• [What this task involves]: Nothing but the lines from the top of the following entries through the line with "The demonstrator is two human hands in" should be printed, exactly as they are.

---

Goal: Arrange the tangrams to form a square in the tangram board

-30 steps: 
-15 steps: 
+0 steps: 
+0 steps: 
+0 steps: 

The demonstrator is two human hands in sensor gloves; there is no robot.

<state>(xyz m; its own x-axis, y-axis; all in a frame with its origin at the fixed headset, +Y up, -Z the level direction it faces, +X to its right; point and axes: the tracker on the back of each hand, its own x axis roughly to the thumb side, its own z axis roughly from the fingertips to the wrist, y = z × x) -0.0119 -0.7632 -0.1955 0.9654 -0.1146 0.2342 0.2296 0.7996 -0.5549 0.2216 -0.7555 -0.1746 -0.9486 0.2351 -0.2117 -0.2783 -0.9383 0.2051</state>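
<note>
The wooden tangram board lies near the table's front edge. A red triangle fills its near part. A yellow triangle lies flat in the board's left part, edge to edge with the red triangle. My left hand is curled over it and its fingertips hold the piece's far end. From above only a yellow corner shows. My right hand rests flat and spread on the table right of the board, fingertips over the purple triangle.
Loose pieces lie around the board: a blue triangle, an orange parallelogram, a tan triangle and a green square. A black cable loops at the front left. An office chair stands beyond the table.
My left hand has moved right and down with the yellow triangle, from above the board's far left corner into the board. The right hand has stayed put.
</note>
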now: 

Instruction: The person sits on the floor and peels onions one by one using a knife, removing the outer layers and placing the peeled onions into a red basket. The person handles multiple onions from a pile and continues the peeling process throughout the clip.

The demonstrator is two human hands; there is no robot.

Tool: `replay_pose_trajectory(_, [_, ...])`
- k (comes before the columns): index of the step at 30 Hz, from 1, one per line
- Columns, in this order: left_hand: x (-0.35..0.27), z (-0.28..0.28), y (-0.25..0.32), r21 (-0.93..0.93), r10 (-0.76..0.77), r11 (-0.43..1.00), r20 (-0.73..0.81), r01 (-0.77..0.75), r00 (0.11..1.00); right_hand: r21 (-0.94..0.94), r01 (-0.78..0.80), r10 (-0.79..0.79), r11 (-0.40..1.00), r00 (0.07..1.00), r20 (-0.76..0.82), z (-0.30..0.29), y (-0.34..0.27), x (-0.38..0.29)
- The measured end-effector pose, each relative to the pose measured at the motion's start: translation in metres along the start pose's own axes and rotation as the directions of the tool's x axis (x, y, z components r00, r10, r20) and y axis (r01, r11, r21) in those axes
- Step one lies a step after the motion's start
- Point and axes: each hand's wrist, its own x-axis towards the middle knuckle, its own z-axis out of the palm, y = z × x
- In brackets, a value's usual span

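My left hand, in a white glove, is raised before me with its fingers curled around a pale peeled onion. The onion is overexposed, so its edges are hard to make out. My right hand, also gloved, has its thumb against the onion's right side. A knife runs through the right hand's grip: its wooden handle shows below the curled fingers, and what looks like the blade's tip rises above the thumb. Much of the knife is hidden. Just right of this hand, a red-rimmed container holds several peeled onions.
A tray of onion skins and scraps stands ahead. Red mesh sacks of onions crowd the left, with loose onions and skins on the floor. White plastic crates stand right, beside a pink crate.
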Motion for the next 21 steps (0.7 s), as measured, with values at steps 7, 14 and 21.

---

• [Written solution]:
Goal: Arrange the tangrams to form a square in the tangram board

-30 steps: 
-15 steps: 
+0 steps: 
+0 steps: 
+0 steps: 

The demonstrator is two human hands in sensor gloves; there is no robot.

The exercise requires nothing further.